Just as platinum rallied from new 2017 lows...and rallied from a near-record discount to the price of gold..."The Chinese are going to mine trillions of dollars-worth from asteroids," gasped the headlines this month. 
"A single asteroid the size of a football field could contain $25 billion to $50 billion worth of platinum," gushed Fox News, quoting a Goldman Sachs investment analyst... 
...who was quoting a 2012 story from Reuters... 
...which quoted a would-be asteroid mining company that has switched instead to launching low-cost space telescopes... 
...and which seems, to date, to have been far more successful at launching capital-raising on the stockmarket than getting stuff into orbit. 
But so it goes for the 'unmeltable metal'.
Contrarian investors hunting for cheap and hated assets should look no further. You can get yours at a market-beating 0.5% maximum dealing fee (and with no VAT sales tax to pay) using BullionVault here.
But that's not to say platinum can't become cheaper or more hated yet. Going against the crowd is a rare, lonely, even foolhardy trade by definition.
"It's incredibly tough out there," said Chris Griffith, CEO of giant South African miner Anglo American Platinum Ltd, speaking to Bloomberg ahead of London's annual Platinum Week this May.

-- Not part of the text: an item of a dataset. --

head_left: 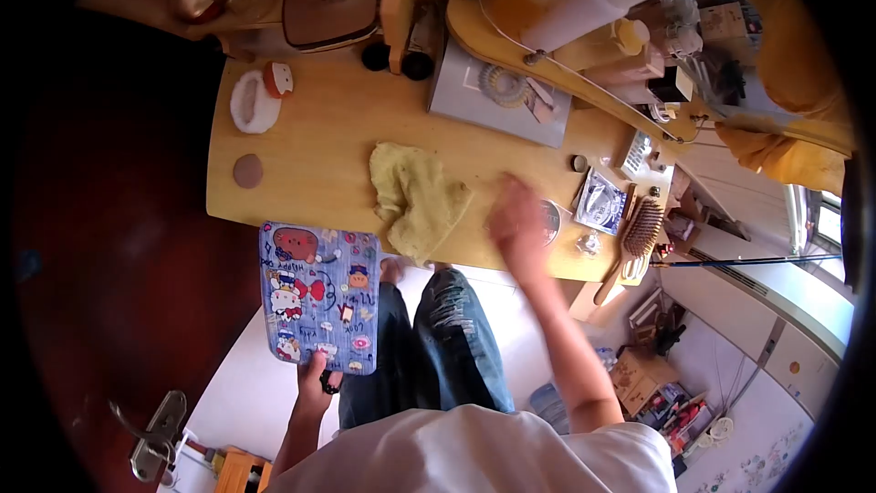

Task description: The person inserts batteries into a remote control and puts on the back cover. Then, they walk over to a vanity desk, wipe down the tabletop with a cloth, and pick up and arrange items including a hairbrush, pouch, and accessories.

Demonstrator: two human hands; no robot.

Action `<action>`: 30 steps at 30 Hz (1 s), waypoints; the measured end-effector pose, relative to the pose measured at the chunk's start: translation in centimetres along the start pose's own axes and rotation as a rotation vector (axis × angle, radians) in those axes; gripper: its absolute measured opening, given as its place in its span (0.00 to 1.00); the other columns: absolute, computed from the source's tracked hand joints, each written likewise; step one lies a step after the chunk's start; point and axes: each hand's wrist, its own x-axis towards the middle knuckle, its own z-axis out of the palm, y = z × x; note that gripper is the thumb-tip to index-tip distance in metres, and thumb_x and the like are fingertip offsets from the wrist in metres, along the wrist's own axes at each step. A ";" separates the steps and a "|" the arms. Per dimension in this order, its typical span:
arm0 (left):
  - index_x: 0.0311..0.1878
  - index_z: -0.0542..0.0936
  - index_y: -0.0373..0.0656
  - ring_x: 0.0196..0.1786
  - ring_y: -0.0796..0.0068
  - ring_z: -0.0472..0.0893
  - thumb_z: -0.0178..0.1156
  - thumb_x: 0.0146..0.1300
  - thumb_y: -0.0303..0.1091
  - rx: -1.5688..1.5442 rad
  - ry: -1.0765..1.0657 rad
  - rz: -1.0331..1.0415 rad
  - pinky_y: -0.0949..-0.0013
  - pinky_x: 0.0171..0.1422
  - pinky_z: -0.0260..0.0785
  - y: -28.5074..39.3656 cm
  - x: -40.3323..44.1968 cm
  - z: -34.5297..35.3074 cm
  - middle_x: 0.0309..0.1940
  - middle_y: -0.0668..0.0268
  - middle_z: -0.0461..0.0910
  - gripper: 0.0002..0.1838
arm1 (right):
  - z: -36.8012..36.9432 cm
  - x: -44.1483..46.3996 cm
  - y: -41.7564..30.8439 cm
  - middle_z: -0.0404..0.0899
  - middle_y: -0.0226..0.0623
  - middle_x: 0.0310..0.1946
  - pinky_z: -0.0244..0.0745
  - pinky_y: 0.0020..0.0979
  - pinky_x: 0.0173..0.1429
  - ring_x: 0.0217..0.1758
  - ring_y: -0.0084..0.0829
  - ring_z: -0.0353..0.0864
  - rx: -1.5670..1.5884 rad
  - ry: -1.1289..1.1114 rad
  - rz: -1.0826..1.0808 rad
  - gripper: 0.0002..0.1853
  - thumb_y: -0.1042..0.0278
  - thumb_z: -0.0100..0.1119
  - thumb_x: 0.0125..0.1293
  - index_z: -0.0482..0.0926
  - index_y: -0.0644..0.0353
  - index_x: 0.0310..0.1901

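While my left hand (313, 382) grips the near edge of the Hello Kitty-print panel (319, 301), thumb over its face, the panel's long axis runs away from me toward the near edge of the wooden surface (315, 128); whether it touches that edge I cannot tell. Right of the panel, the crumpled yellow cloth (412, 196) lies on the surface, its long axis slanting from far left to near right. My right hand (520, 219) is just beyond the cloth's right side, between it and a round lid (551, 222), and is clearly nearer the cloth than my left. It is blurred, so I cannot tell how far its fingers are spread or whether they hold anything.
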 end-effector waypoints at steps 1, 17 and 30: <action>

"Market sentiment is negative towards platinum at present and that begins to feed on itself irrespective of the long-term fundamentals of supply and demand." 
Negative sentiment? As this handy platinum infographic shows, platinum's single largest use today is for reducing harmful emissions from diesel engines... 

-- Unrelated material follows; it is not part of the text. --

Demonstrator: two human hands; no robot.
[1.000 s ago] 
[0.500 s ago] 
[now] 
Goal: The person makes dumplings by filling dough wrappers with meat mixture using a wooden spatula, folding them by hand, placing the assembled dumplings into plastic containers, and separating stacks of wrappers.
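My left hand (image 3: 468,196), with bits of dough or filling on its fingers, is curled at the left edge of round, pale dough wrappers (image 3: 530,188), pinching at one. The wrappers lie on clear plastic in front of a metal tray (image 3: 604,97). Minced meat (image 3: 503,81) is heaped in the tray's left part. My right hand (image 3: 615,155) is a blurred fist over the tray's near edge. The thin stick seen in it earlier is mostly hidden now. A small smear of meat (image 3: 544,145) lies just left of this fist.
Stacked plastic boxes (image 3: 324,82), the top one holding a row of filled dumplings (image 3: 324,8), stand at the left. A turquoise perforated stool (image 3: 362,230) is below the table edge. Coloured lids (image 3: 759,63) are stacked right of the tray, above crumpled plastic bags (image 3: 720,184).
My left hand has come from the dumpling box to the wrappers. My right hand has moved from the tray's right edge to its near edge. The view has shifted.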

...and the only thing more hated than platinum right now is diesel. 
Never mind that reducing diesel emissions will likely require more platinum, not less (as the example of China clearly shows). Never mind that diesel engines cannot (and won't) be replaced by petrol in trucks or heavy-duty machines, nor by electric any time soon (no matter how breathless the Tesla coverage gets)...and forget that battery-electric cars will remain a fraction of new passenger vehicle sales (albeit less tiny) and will still need selling at a loss to manufacturers until the mid-2020s, with a full switch "decades away" according to even the most enraptured analysts. 
So forget too that, while all 24,000 of London's iconic 'black cab' fleet must be replaced by hybrid electrics by January 2018's deadline from the Mayor's office, current plans (and subsidies, natch) mean there will be enough fast-charging points for only 1/6th of them (even if they all line up and plug in the next recharge with zero delay) and with enough for only 60% scheduled by 2020. Because with smog and acid rain caused by the nitrogen oxides (NOx) spewed out by diesel engines, diesel's lower carbon dioxide output counts for nothing – even if it's vital to any hope of meeting global CO2 targets...and never mind either that platinum finds just 40% of annual end-use from auto-catalysts anyway, versus 75-80% for palladium, which is suddenly every analyst and pundit's favorite catalytic precious metal.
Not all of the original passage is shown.